L’economia italiana è oggi stretta tra la stagnazione interna e la crescente pressione dei dazi USA, ponendo a rischio crescita e competitività. Uno studio recente dell’Ispi rivela che l’Italia è il secondo Paese UE più penalizzato dalle tariffe americane, subito dopo la Germania.
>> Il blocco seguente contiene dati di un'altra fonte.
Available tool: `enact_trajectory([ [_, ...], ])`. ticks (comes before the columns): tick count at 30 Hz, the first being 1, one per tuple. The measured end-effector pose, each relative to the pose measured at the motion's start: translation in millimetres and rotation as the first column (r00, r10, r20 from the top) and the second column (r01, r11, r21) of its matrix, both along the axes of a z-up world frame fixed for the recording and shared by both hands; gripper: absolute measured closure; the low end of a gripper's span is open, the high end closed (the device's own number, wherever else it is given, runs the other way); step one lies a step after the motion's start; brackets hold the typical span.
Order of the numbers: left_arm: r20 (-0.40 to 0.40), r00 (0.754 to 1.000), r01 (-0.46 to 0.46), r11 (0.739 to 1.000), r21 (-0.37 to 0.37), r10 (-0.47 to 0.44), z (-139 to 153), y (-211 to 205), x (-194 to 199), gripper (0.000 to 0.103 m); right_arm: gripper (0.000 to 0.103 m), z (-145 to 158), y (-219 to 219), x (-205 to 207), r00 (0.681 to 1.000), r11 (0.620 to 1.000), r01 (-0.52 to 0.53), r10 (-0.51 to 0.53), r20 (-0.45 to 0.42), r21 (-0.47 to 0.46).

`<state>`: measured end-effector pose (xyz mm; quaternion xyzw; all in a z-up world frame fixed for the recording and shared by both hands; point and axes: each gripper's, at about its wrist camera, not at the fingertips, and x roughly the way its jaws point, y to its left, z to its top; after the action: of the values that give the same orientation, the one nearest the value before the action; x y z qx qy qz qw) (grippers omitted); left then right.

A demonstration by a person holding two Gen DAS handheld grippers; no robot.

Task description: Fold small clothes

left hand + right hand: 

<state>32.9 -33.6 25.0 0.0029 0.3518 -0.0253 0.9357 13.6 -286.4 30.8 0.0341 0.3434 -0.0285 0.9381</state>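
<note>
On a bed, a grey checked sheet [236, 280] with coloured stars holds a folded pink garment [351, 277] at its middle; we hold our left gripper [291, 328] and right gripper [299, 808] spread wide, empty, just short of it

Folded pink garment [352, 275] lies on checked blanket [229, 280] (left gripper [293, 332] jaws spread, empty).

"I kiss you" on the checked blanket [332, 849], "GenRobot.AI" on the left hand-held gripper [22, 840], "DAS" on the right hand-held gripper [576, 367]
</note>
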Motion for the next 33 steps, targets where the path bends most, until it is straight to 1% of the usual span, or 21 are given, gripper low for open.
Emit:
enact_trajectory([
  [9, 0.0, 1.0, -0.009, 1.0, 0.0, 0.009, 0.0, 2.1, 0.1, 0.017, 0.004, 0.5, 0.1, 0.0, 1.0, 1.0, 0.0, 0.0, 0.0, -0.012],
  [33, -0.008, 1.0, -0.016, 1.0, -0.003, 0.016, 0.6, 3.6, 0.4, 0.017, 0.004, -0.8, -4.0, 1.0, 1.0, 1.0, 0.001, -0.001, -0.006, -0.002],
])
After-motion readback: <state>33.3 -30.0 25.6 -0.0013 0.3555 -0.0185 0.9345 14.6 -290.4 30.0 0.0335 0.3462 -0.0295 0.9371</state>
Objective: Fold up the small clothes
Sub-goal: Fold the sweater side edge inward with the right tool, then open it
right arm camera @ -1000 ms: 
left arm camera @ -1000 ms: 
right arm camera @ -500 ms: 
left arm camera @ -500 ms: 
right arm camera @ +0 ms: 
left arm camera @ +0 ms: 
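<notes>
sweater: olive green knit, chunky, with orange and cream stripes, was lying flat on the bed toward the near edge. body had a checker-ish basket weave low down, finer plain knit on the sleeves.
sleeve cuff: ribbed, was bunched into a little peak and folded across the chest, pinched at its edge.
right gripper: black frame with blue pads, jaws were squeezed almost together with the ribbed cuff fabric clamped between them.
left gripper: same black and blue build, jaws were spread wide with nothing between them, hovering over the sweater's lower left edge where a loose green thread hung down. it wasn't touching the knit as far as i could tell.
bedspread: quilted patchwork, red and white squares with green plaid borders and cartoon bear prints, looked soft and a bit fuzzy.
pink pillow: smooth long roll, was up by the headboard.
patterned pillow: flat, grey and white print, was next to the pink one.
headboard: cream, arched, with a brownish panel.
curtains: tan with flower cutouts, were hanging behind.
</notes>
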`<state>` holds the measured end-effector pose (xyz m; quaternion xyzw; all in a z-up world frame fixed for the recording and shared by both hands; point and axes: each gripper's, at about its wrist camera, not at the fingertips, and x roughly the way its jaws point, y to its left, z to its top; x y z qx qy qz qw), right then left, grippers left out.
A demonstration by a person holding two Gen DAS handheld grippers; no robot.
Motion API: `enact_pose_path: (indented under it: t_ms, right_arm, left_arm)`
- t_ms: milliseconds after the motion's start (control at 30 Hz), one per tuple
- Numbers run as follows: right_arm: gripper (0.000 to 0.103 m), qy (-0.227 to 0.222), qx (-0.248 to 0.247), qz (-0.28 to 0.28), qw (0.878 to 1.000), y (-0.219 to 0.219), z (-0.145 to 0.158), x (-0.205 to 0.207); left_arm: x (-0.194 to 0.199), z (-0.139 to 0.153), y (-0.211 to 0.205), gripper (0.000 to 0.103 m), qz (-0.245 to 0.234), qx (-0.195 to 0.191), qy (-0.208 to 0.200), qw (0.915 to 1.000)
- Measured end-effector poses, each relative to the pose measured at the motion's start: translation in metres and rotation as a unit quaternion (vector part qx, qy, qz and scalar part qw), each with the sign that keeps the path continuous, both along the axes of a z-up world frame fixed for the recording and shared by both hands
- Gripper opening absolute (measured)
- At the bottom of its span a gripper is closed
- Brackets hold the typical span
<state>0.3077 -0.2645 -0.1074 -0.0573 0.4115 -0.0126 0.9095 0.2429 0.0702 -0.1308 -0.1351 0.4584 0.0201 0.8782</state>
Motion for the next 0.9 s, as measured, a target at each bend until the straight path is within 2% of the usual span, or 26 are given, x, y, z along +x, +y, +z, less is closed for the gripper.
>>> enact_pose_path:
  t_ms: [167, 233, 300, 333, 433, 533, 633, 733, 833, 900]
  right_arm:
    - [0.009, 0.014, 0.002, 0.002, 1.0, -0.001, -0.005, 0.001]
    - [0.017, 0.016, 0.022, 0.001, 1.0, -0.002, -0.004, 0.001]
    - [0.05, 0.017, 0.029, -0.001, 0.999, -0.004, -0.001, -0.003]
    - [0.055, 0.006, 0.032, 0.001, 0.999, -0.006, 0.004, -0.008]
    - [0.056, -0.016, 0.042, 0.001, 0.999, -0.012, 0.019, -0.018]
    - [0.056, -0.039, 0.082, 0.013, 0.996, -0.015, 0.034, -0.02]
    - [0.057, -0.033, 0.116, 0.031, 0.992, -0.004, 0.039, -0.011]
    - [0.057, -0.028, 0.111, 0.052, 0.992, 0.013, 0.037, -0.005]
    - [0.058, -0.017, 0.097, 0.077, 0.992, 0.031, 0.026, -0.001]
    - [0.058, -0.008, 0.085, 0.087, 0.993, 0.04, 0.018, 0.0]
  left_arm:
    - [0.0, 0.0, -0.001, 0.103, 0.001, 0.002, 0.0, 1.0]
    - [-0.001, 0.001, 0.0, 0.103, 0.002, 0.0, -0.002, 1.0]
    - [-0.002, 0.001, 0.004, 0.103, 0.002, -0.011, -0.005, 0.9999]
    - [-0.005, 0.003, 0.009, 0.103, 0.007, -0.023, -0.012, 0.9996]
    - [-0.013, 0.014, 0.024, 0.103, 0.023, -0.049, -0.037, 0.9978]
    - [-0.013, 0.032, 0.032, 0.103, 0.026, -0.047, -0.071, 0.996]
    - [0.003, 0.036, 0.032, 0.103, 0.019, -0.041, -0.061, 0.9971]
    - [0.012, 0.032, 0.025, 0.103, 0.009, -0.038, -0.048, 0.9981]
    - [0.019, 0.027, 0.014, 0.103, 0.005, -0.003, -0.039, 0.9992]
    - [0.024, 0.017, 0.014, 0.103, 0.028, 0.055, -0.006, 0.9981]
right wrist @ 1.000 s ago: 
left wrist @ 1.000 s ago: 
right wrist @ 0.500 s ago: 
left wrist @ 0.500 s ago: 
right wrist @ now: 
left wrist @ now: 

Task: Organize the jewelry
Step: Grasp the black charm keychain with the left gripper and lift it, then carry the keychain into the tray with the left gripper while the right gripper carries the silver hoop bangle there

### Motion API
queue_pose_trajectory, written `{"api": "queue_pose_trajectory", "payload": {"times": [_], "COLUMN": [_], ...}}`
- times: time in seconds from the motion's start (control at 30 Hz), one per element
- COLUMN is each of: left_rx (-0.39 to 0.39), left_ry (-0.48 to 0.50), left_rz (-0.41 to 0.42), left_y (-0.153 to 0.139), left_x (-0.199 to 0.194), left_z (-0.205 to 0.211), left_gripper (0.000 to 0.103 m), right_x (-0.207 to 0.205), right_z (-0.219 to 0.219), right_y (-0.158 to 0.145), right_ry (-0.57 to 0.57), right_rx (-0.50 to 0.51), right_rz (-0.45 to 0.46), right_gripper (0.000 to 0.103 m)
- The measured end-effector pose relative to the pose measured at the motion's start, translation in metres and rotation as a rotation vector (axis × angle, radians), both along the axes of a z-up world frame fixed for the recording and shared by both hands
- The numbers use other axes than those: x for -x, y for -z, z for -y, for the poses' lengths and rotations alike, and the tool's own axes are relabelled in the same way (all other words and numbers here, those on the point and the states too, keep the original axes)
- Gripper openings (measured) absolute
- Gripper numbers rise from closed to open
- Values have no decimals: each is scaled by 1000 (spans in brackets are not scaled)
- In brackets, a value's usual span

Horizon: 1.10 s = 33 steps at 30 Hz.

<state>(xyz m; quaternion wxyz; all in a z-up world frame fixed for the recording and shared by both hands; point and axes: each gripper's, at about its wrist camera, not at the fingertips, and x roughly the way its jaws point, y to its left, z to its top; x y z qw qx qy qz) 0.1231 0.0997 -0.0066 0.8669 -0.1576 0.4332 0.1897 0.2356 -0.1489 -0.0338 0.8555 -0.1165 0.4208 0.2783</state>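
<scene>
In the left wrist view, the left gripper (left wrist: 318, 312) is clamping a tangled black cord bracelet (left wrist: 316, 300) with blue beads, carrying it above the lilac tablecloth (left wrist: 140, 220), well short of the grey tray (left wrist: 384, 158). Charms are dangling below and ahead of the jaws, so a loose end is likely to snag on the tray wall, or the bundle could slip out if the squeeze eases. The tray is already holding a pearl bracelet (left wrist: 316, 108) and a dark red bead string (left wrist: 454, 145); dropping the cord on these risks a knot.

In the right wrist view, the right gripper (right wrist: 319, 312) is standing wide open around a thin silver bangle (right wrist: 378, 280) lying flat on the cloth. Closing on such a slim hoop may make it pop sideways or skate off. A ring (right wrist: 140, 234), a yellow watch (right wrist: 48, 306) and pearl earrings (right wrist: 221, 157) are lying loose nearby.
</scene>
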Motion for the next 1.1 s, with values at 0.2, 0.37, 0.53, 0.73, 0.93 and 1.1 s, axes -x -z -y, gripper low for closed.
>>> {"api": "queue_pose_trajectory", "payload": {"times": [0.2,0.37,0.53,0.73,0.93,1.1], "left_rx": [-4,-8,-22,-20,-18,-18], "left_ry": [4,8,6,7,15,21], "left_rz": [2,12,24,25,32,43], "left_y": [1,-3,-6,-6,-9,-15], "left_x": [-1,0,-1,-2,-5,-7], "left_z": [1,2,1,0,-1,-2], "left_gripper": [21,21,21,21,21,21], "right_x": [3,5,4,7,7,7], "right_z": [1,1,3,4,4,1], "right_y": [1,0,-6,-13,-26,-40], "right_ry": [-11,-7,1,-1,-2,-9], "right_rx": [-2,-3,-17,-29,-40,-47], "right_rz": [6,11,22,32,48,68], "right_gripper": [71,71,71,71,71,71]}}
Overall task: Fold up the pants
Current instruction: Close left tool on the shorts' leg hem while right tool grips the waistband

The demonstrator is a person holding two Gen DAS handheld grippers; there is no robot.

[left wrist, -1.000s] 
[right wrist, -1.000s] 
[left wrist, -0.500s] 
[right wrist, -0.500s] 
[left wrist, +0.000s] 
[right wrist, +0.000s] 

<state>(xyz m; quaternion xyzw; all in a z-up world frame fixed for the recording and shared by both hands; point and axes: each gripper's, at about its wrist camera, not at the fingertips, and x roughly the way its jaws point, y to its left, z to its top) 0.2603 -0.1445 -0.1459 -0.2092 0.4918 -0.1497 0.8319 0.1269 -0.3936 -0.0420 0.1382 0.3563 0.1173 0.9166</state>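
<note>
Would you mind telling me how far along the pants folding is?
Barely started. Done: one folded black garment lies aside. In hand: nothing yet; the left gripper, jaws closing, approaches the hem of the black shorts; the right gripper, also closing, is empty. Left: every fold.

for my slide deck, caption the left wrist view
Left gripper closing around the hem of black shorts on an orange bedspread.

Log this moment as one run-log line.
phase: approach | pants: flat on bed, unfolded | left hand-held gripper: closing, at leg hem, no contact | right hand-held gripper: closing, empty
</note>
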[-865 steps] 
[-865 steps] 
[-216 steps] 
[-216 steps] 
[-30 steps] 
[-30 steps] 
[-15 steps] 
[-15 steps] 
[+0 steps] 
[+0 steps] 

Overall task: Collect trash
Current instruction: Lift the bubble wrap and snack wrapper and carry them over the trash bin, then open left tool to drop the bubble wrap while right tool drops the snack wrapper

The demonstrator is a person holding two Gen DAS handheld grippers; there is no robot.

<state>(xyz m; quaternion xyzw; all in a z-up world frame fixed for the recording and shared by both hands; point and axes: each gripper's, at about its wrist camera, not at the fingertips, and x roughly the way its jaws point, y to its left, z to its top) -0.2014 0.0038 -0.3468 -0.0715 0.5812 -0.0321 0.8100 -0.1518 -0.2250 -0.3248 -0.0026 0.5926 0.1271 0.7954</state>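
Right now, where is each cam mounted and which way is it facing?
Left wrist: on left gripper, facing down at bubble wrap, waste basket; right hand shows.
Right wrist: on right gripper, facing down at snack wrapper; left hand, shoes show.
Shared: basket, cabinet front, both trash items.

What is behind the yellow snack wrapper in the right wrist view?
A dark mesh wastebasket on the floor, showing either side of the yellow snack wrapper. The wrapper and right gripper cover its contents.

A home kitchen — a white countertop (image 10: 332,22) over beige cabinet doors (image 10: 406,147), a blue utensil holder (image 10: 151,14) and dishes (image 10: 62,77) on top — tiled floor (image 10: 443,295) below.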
In parallelo, gli Emirati Arabi Uniti – e in particolare Dubai – registrano una crescita economica in forte espansione, attirando sempre più attenzione da parte di imprese e investitori italiani alla ricerca di un contesto più dinamico e stabile.
Dazi USA: Italia agli ultimi posti in Europa
Secondo l’Ispi, oggi l’Italia è il secondo Paese UE più colpito dai dazi statunitensi, con una tariffa media dell’8%, rispetto al 6,7% medio UE.
Se le tariffe dovessero salire al 50%, il PIL italiano risulterebbe ridotto dello 0,6%, contro lo 0,8% della Germania e lo 0,4% della Francia.
Oltre ai dazi, il deprezzamento del dollaro (-13% dall’inizio del secondo mandato Trump) ha creato un “dazio implicito” che pesa per circa il 21% sugli esportatori italiani verso gli USA.
Insieme, dazi reali e cambio sfavorevole stanno erodendo la competitività del Made in Italy sui mercati esteri.
L’attuale contesto vede la crescita dell’Italia agonizzare sotto l’1%.
Con previsioni al -0,6% nel caso di dazi pesanti, la tenuta dell’economia italiana è seriamente a rischio.
Intanto, le imprese faticano a pianificare in un contesto di elevata volatilità geopolitica e tariffaria.
Economia di Dubai: un rifugio in crescita
Contrariamente, l’economia di Dubai e degli Emirati Arabi Uniti registra un trend nettamente positivo.
Secondo il FMI, l’economia degli EAU crescerà del 5,1% nel 2025, con l’inflazione stabile attorno al 2% e una disoccupazione contenuta all’1,7%.
Dubai guida la ripresa con +3,3% nel 2025 e +3,5% nel 2026.
Un ambiente più dinamico per chi vuole investire a Dubai.
Dubai ha costruito un ecosistema attrattivo grazie a precise strategie:
- nessuna imposta sul reddito personale;
- infrastrutture all’avanguardia;
- hub finanziario regolamentato;
- settore turistico robusto.
La sua economia diversificata punta su tecnologia, logistica e servizi finanziari, riducendo l’esposizione al petrolio.
Imprenditori italiani: nuova frontiera a Dubai
Mentre l’Italia affronta una crisi reale tra dazi, dollaro debole e crescita stagnante, gli imprenditori nostrani guardano a Dubai come trampolino per espandere il business.
Aprire una società negli Emirati offre accesso a mercati globali, vantaggi fiscali e stabilità economica.
Molte aziende italiane stanno già diversificando con successo e i dati confermano un aumento degli IDE verso Dubai.
La crisi in Italia messa in evidenza dai dazi USA e da un dollaro debole ha creato uno scenario economico difficile per le imprese.
Al contrario, investire a Dubai appare sempre più convincente: un’economia di crescita costante, un ambiente business-friendly e prospettive internazionali.
Per gli imprenditori italiani, Dubai non è più solo una meta esotica, ma una piattaforma strategica per il futuro.